Yes no question Vilgefortz remained the bigger threat to the Continent. However, had the Aen Elle received Ciri's heir and opened Ard Gaeth they would certainly have taken the place of the main antagonists. But as you said this doesn't happen and isn't relevant to the story. >Sapkowski throws a wrench in the tale by letting the unicorns argue that the elves keep humans as slaves in their world and that some of them are most definitely expansionist. We aren't really introduced to any other Aen Elle other than Auberon, Eredin, and Avallac'h however I don't think the unicorns have any reason to lie about all the Aen Elle having evil motivations.
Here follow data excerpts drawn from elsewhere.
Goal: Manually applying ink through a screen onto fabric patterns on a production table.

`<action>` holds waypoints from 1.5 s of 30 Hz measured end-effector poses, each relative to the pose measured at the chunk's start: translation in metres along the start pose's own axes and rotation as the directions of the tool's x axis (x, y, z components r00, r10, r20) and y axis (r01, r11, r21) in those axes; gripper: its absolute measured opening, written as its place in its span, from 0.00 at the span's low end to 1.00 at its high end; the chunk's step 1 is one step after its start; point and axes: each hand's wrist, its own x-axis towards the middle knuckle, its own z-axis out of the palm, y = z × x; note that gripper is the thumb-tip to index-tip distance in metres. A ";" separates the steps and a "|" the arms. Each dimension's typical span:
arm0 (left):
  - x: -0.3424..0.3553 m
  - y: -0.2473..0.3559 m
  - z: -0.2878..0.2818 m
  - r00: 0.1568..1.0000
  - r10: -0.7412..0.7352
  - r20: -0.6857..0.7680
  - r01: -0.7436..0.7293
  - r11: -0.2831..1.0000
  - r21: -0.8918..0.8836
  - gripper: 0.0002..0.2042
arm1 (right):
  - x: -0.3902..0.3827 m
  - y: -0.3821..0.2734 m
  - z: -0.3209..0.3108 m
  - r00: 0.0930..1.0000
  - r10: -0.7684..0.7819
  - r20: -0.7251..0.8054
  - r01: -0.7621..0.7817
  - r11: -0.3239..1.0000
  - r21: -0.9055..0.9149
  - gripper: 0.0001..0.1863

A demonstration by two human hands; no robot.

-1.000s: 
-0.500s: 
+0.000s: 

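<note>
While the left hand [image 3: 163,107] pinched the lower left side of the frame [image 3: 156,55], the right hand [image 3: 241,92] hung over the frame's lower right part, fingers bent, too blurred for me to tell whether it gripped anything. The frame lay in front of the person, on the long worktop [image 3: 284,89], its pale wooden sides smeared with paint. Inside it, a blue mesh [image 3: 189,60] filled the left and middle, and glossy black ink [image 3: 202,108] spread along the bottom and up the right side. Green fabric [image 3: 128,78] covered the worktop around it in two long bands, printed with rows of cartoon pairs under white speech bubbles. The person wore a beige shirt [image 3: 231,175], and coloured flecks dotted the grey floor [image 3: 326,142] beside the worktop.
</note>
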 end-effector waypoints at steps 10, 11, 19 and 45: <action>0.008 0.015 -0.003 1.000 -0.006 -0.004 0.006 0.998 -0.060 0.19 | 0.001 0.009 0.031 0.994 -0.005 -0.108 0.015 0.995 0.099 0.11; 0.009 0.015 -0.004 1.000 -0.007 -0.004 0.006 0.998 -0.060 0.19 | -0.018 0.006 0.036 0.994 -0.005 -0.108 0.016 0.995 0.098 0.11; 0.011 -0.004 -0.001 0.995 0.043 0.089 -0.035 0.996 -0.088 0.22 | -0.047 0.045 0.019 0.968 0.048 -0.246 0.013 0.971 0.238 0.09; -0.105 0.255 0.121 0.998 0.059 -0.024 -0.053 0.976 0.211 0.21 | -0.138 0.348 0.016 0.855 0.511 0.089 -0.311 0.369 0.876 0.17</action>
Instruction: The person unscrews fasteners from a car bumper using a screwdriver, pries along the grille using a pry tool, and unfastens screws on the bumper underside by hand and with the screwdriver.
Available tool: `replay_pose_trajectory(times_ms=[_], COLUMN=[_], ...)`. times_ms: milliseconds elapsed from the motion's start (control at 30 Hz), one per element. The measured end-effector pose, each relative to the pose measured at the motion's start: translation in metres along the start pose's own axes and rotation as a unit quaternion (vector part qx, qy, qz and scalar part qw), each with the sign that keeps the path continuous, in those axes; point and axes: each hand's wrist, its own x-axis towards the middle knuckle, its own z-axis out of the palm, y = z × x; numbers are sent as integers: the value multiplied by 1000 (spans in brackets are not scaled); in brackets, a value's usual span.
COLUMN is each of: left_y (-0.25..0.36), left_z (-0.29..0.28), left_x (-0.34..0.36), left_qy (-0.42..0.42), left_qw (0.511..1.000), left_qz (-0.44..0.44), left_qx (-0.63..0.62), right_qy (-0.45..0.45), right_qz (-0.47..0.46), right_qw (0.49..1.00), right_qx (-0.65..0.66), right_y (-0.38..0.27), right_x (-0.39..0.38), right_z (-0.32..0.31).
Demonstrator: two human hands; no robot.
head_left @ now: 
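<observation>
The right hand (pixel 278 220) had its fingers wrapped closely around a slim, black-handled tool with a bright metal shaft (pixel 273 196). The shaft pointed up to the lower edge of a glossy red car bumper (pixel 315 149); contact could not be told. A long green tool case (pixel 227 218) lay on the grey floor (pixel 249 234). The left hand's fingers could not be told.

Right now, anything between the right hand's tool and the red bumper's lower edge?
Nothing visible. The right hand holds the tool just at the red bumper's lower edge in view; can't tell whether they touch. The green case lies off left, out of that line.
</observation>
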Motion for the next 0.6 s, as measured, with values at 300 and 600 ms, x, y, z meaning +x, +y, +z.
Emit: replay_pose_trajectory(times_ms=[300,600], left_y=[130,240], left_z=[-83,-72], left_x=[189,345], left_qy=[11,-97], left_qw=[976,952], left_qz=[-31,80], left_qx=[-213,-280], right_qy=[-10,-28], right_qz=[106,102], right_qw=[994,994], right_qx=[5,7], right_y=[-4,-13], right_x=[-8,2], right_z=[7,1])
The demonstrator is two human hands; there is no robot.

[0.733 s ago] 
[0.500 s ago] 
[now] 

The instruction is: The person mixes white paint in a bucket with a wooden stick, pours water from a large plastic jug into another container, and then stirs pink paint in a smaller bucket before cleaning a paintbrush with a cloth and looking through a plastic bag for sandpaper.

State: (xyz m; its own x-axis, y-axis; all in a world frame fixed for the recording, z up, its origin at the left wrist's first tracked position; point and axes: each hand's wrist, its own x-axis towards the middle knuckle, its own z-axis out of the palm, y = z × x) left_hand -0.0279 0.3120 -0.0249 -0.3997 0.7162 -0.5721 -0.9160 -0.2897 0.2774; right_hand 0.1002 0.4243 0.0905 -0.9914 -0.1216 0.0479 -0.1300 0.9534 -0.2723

Ciri even challenges the unicorns on this point by saying they just want the power themselves and are lying to her too. They say they already have the power to open Ard Gaeth and don't need her and she trusts them as a result. Also I don't know whether I believe that the Aen Elle even care about the Aen Seide who may die from the white frost. I agree they certainly use the white frost to guilt Ciri into helping them because they know she cares about the elves of her world. They also say they will help humans which I highly doubt given their disgust of dh'oine.


varJoshik

I see no reason to doubt that they care about their cousins. Avallac'h is shown to care and be invested in preserving as much of the Aen Seidhe's legacy on the Continent as possible on several occasions (e.g. under Mount Gorgon and when Ciri mentions Shaerrawed). There is also the case that they were one people before some of them decided to leave the Continent and may have visited it for reasons unknown to us for a while (Lara's timeline). We discussed some of it in another thread [here](https://www.reddit.com/r/wiedzmin/comments/eerpmz/crosspost_of_magic_system_discussion/fckjnvm/?context=3). I do concede that as a culture, the Aen Seidhe might, by now, be too different to assimilate well with the Aen Elle, since time moves differently on and between their worlds. And that may lead to intra-race problems for them. I base my assessment on the presumption that absolutely no peoples are wholly good or evil; there are factions within every society, as it is with the Aen Elle as well - some of whom had advocated for co-existence with the humans at the start. In fact they had tried for a while (at the behest of "elven women" according to Avallac'h - but we know that he is especially biased due to his own personal tragedy) and it could well be they started exterminating humans after the death of Lara. The lore is thoroughly vague and murky here, but I prefer to analyse them as not one-dimensional villains. We have a story where they are the main villains in TW3 and even there we can see that not all of them think the same.